Task goal: Without a single alteration, write the listing out again.

* * * * * * * * *

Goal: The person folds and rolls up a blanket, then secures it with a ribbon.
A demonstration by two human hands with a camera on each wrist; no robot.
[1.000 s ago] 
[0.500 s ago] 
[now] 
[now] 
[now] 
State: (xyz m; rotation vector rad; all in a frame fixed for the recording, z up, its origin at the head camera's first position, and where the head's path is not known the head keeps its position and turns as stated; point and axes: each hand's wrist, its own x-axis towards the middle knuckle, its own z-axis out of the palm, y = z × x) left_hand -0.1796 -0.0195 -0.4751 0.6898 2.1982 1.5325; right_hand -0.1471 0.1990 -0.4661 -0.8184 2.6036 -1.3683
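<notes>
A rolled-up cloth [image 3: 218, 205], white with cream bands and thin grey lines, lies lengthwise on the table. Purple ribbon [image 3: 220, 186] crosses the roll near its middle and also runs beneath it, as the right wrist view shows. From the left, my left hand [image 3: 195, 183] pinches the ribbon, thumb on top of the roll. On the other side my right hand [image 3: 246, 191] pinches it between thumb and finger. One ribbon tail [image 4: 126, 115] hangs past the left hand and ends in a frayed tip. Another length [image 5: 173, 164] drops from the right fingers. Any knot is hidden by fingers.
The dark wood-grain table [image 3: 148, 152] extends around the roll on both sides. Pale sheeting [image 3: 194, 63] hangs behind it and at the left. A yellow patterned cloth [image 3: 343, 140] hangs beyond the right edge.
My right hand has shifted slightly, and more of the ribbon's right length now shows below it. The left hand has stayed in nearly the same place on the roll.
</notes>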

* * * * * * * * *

Answer area:
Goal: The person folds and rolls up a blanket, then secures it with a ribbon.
A demonstration by two human hands with a camera on each wrist; no robot.
[1.000 s ago] 
[0.500 s ago] 
[now] 
[now] 
[now] 
State: (xyz m; rotation vector rad; all in a frame fixed for the recording, z up, its origin at the head camera's first position, and where the head's path is not known the head keeps its position and turns as stated; point and axes: each hand's wrist, its own x-axis towards the middle knuckle, its own z-axis out of the palm, y = z × x) left_hand -0.1796 -0.0195 -0.4751 0.6898 2.1982 1.5325; right_hand -0.1471 0.1990 -0.4661 -0.8184 2.6036 -1.3683
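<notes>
A rolled-up cloth [image 3: 218, 205], white with cream bands and thin grey lines, lies lengthwise on the table. Purple ribbon [image 3: 220, 186] crosses the roll near its middle and also runs beneath it, as the right wrist view shows. From the left, my left hand [image 3: 195, 183] pinches the ribbon, thumb on top of the roll. On the other side my right hand [image 3: 246, 191] pinches it between thumb and finger. One ribbon tail [image 4: 126, 115] hangs past the left hand and ends in a frayed tip. Another length [image 5: 173, 164] drops from the right fingers. Any knot is hidden by fingers.
The dark wood-grain table [image 3: 148, 152] extends around the roll on both sides. Pale sheeting [image 3: 194, 63] hangs behind it and at the left. A yellow patterned cloth [image 3: 343, 140] hangs beyond the right edge.
My right hand has shifted slightly, and more of the ribbon's right length now shows below it. The left hand has stayed in nearly the same place on the roll.
</notes>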

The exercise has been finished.